THE WAY WE WERE
As the song says, Memories light the corners of my mind. I can’t express it better and the truth of it
becomes more evident every year. My
generation is living longer than any previous one and we are working for fewer hours
each week and for fewer years, so we have the luxury of more time to think, and
to reflect on the memories we have accumulated
- those Misty water-coloured
memories, softened by the passing of time.
The poet, Roger Robinson, talks about each of us
having a ‘portable paradise’ which we carry around with us, concealed, so that no
one can steal it. When life puts us
under pressure, he tells us, we should find a quiet place, spread the elements
of our paradise out under a lamp and look at them again.
I think of my paradise, my memories, as being like a
collection of interesting stones, carefully gathered over time, and lovingly saved. Every now and again, I take them out, polish
them and think of the way we were.
Scattered pictures, in albums, in drawers,
in boxes, in photo-frames, sepia-tinted on the wall, in mobile phones and i-pads
… in yellow Kodak envelopes and envelopes covered with foreign stamps, precious
slides from our honeymoon, carefully stored in a grey box.

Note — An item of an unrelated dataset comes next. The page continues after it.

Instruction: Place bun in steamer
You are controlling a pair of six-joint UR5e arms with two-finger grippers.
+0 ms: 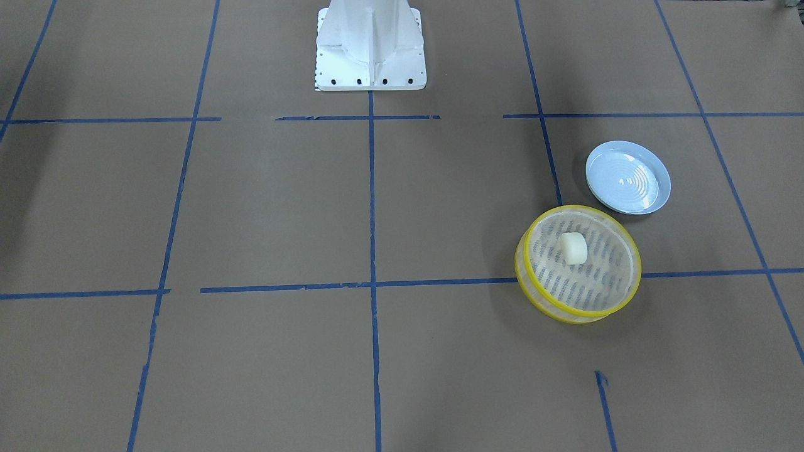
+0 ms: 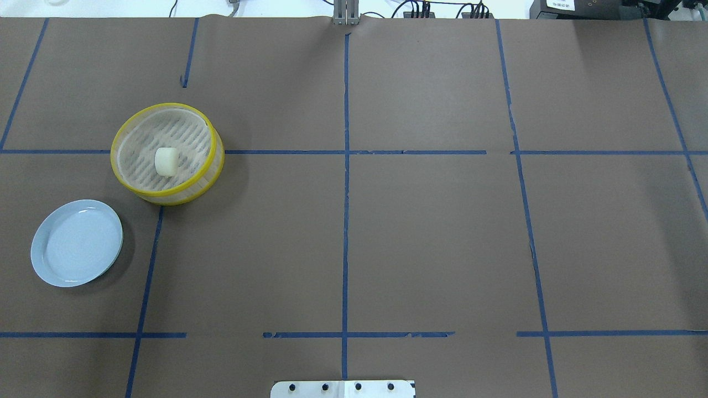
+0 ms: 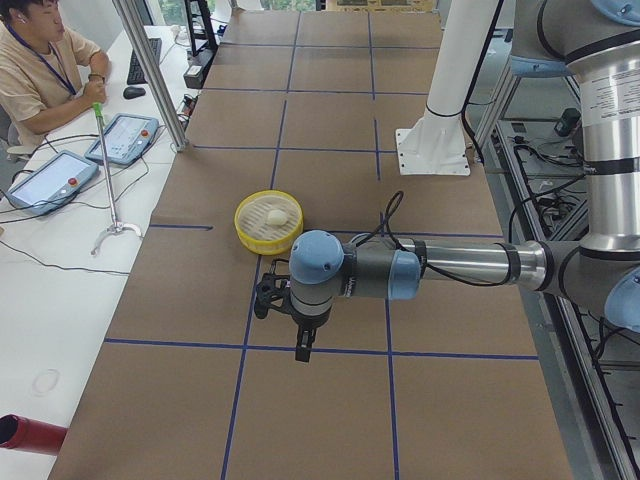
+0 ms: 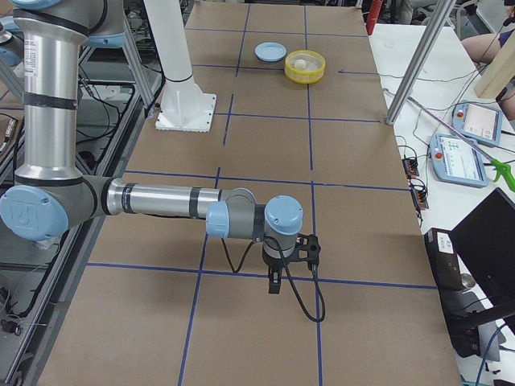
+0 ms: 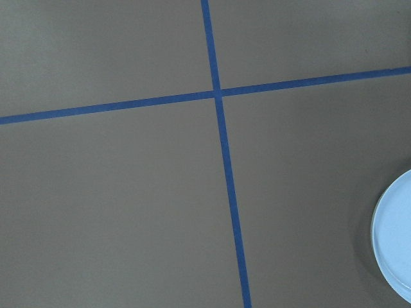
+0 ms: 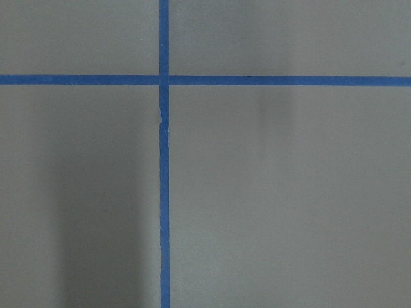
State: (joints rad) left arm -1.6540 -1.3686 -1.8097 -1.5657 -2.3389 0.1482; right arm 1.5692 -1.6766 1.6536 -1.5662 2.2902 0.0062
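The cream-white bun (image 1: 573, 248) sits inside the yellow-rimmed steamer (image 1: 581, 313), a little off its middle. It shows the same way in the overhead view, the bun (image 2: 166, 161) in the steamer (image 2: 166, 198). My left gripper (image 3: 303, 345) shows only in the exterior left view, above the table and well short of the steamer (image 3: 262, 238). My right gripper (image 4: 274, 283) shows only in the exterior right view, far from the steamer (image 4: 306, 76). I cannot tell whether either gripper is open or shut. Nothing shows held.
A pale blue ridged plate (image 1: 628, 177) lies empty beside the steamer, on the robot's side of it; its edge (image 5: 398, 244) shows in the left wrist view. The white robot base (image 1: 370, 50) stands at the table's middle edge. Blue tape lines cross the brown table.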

It’s good to look again at the smiles we left behind, and relish, once again, the smiles we gave to one another for the way
we were.
Can it be
that it was all so simple then? It’s reassuring to think that life was simpler back
then, but life is always more complex than we remember. Our memories prefer to dwell on the better
times. They set aside the worries we had
about paying the electricity bill in Winter, 1972, and focus on the pleasures
of that summer weekend on the East Coast.
And, isn’t that a good thing?
Or has time
rewritten every line? Yes, some of the lines have been re-written. We re-write our lives constantly, consciously
and unconsciously. But maybe the most
significant lines are the ones which have been etched on our faces and on the
backs of our hands, every line representing a memory.
If we had the chance to do it all again
Tell me, would we?
Oh, yes, in a
heartbeat.
Could we? But that’s a much more difficult question.